Gedanken an die Liebe
von Clara Cosima Wolff
Sinnliche Seelenbegegnung: Lass uns unsere Geistesfächer öffnen und einander zuwedeln, welche Luft wir atmeten. Uns unser Leben einhauchen. Hier, zieh, das ist meine Nährluft. Saug, mein Lebensduft. Fülle deine Lungenflügel mit meiner Atemnot. Beflügel meine lüsternen Nüstern mir lärmendem Labgut. Liebkose den Rachen wund mit deinem Glaubenskern/ankern. Lutsch langsam meine vergangenen Momente.
In kobaltblauer Einsamkeit liegen wir vetraut in der Nacht.
In meiner frisch geschorenen Achsel ruhen begierdelos deine Fingerspitzen.
In dumpfer Trunkenheit suche ich Schlaf und finde die matte Hitze des Gedankenrasens.
Nebeneinanderliegende Arme zweier getrennter Ichs, die nicht eigentlich getrennt sind, da sie nie zum wir verschmolzen waren.
Nächste Nähe. Die Gewissheit einer Einladung. Die Ungewissheit eines Aufenthalts. Die Distanzwippe, welche zur Nähe sich neigend bewegt wird. Minuten, die zu Gewichten werden, die sich auf Seiten schlagen, die neue Zeiten wagen, die in der Gewissheit des nahenden Endes der Annäherung sich mehrend zu einem erst im Nachhinein erkennbaren Höhepunkt sich stapeln, einer zärtlichen Choreografie folgend.
Ziellose Liebe. Ich liebte gern, doch wüsst ich nicht wen.
Ich würd dich belügen, nur kann dich nicht sehn.

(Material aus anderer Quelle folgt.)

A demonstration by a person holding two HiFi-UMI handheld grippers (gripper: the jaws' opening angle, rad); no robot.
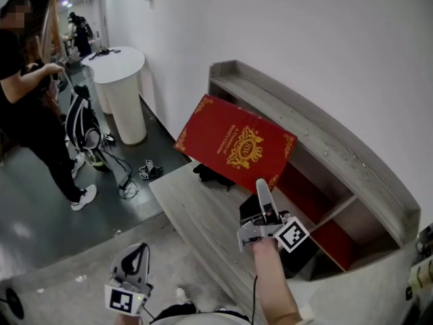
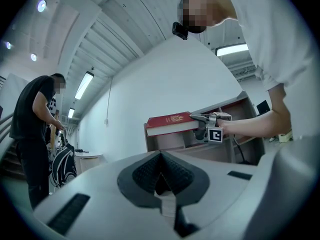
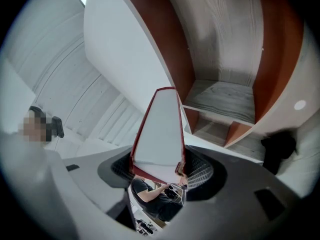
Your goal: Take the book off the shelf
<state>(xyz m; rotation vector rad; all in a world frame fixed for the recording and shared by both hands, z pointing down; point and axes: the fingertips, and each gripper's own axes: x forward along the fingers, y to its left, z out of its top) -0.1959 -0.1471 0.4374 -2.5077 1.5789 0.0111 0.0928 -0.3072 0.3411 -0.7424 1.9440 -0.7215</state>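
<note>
Red book (image 1: 235,143) with gold crest, held tilted before the shelf (image 1: 306,116).
Right gripper (image 1: 260,187) clamps its lower edge; left gripper (image 1: 137,252) closed, empty.

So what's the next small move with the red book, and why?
Probably lower the red book onto the wooden ledge: the right gripper is clamped on its lower edge, and the book hangs tilted in the air, out in front of the shelf.

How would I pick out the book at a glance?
Find the long grey wooden shelf unit against the white wall, with red panels inside. In front of it, the right hand-held gripper clamps a book by its edge, tilted in the air. It is the only red hardcover, with a gold crest and gold corner ornaments.
</note>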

Ich blieb für dich Liegen, du denkst nur ans gehn, Ich würd dich bekriegen, bloß musst du bestehen.
Unnahbar, die getrennt erlebte Zeit, die nie der gemeinsamen gnädig gestimmt sein wird. Die nie gemeinsam mit der geteilten gewogen werden wird. Die abwägend in einer abgesonderten Waagschale landen wird. Die durch erzählende Worte angerissen, angekratzt werden kann, dadurch nur unheilbare Wunden, wundersame Wandlungen offenbart, nicht aber angehaucht, eingeatmet, nacherfühlt wird. Die gerissen im Raum stehende Zeit. Die zerrinnenden Stunden, die die verbleibenden belächeln. Die spöttisch im Gedächtnis verharren, ohne im Grunde nennenswert zu sein. Die Spuren
hinterlassen, welche nicht gespürt, nicht aufgespürt werden, denen nicht gefolgt werden kann, obwohl sie folgenschwer sind. Schwerelose Empfindungen nur zeitlosgelöst möglich.
Clara Cosima Wolff, Jahrgang 1993, wohnt zurzeit in Osnabrück. Nach ihrem Psychologiestudium beschloss sie, einer weiteren Erkundung der menschlichen Psyche nachzugehen. Über poetische Annäherungen befasst sie sich mit Beobachtungen der Innenwelt und ihren äußerlichen Wirkungen. Um weitere künstlerische Ausdrucksmöglichkeiten und Weltsichten zu entdecken, studierte sie Kunstpädagogik und Philosophie. Zurzeit studiert sie Kreatives Schreiben und Kulturjournalismus in Hildesheim und arbeitet als Kunstvermittlerin und Psychologin.